A Study of Galunisertib on the Immune System in Participants With Cancer

Inclusion Criteria:

- Have a confirmed diagnosis of advanced, refractory solid tumors and tumor progression
or treatment intolerance to at least 1 prior therapy.

- Have measurable disease that is amenable to a radiographic or ultrasound-guided
biopsy or may be biopsied in the office without radiologic guidance.

- Have a performance status of ≤2 on the Eastern Cooperative Oncology Group (ECOG)
scale.

- Have discontinued all disease-modifying therapy for the primary cancer for 28 days
prior to initiation of study treatment.

- Hepatic: bilirubin ≤1.5 times upper limits of normal (ULN), alanine aminotransferase
(ALT) and aspartate transaminase (AST) ≤3.0 times ULN. For participants with tumor
involvement of the liver, AST and ALT equaling

≤5.0 times ULN are acceptable. Alkaline phosphatase ≤5.0 times ULN for participants
with tumor involvement of the bone is acceptable.

- Have adequate renal function, defined as serum creatinine levels ≤2.0 ULN or
calculated creatinine clearance >45 mL/min.

- Male and female participants with reproductive potential must use an approved
contraceptive method, if appropriate (for example, intrauterine device, birth control
pills, or barrier device) during and for 6 months after discontinuation of study
treatment.

- Women of childbearing potential must have a negative beta-human chorionic
gonadotropin pregnancy test documented within 7 days prior to treatment. Have given
written informed consent prior to any study-specific procedures.

- Are willing and able to comply with study procedures and instructions, including
completion of diaries.

- Must have received at least 1 prior approved immunotherapy or chemotherapy; however,
not within 28 days of the initial dose of study drug. May have received prior
radiotherapy for their malignancy.

- May have received treatment with an investigational product.

Exclusion Criteria:

- Are enrolled in any other type of medical research judged not to be scientifically or
medically compatible with this study within 28 days of the initial dose of study
drug.

- Have moderate or severe cardiac disease:

- Have the presence of cardiac disease, including a myocardial infarction within 6
months prior to study entry, unstable angina pectoris, New York Heart
Association Class III/IV congestive heart failure, or uncontrolled hypertension.
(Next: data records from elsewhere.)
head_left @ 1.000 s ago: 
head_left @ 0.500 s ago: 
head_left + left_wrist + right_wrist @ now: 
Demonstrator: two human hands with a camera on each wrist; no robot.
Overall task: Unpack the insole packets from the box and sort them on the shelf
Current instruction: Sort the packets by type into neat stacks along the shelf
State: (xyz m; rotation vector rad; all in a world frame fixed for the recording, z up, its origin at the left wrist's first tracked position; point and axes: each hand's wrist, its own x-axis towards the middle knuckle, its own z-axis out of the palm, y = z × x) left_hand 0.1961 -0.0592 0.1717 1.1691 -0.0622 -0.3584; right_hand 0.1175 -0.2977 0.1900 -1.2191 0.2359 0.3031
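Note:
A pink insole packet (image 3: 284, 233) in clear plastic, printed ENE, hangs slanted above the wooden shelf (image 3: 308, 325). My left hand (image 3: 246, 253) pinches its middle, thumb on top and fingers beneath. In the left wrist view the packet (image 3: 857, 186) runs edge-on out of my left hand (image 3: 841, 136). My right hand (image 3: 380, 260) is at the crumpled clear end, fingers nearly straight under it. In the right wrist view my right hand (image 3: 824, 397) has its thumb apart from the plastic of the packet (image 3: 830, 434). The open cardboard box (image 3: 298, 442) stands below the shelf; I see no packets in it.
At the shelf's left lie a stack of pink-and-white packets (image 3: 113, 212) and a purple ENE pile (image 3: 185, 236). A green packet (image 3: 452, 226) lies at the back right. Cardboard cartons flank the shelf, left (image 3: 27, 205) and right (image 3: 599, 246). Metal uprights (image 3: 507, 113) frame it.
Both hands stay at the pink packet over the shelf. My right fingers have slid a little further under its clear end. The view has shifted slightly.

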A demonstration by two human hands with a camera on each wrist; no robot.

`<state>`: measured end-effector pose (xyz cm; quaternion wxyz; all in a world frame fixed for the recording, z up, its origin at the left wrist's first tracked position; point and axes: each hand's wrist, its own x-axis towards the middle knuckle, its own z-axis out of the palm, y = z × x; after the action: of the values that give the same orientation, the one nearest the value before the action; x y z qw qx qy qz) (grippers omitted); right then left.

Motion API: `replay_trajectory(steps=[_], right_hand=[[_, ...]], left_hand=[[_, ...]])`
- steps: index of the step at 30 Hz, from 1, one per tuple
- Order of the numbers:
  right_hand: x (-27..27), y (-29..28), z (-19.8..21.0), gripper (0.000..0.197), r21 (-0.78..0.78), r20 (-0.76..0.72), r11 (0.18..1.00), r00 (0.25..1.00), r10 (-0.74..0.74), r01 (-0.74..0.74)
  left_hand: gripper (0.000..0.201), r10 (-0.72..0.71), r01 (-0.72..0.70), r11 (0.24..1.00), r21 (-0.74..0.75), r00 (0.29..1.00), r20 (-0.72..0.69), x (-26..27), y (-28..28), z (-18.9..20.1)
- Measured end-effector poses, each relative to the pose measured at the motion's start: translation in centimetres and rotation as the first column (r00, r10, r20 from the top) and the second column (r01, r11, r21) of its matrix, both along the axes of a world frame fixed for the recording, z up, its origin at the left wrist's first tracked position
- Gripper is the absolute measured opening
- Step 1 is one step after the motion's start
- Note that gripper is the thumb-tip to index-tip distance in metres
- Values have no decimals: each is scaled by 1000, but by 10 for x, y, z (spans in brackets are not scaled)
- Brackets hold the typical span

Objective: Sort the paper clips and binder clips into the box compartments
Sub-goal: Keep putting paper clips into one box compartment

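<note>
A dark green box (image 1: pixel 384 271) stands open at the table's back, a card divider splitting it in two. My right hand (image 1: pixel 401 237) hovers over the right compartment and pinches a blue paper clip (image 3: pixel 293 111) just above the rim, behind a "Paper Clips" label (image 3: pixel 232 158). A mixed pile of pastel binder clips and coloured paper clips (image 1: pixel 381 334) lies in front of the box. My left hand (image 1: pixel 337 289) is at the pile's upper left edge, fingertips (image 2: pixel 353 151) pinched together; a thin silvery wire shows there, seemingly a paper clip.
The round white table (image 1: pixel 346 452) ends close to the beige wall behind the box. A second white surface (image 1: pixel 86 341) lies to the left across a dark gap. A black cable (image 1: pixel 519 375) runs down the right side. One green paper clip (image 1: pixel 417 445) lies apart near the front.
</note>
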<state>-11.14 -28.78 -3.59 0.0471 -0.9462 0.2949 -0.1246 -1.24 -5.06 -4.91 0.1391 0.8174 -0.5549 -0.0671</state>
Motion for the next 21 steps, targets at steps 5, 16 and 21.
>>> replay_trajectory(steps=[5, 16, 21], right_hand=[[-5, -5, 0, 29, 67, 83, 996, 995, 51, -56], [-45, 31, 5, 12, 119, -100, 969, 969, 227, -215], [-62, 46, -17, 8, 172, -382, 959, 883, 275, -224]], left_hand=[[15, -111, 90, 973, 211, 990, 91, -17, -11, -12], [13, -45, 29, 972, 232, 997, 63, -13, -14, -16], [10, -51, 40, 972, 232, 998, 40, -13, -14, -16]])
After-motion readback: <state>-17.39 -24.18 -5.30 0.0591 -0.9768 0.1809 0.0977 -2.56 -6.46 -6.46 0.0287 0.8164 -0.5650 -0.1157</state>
- Have documented major electrocardiogram (ECG) abnormalities (not responding to
medical treatments) at the investigator's discretion (for example, symptomatic
or sustained atrial or ventricular arrhythmias, second- or third-degree
atrioventricular block, complete bundle branch block, ventricular hypertrophy,
or recent myocardial infarction).

- Have major abnormalities documented by echocardiography (ECHO) with Doppler (for
example, moderate or severe heart valve function defect and/or left ventricular
ejection fraction <50%, evaluation based on the institutional lower limit of
normal).

- Have predisposing conditions that are consistent with development of aneurysms
of the ascending aorta or aortic stress (for example, family history of
aneurysms, Marfan-Syndrome, bicuspid aortic valve, evidence of damage to the
large vessels of the heart documented by computed tomography (CT) scan with
contrast).

- Are women who are pregnant or lactating.

- Have a serious concomitant systemic disorder (for example, active infection including
human immunodeficiency virus [HIV], hepatitis C virus [HCV], hepatitis B virus [HBV]
[ie, positive hepatitis B surface antigen [+HBsAg]]), or an autoimmune disease.

- Have a second primary malignancy or any history in any time frame of a prior
malignancy.

- Are unwilling or unable to participate in, or do not have tissue adequate for
participation in the biomarker analyses in the study.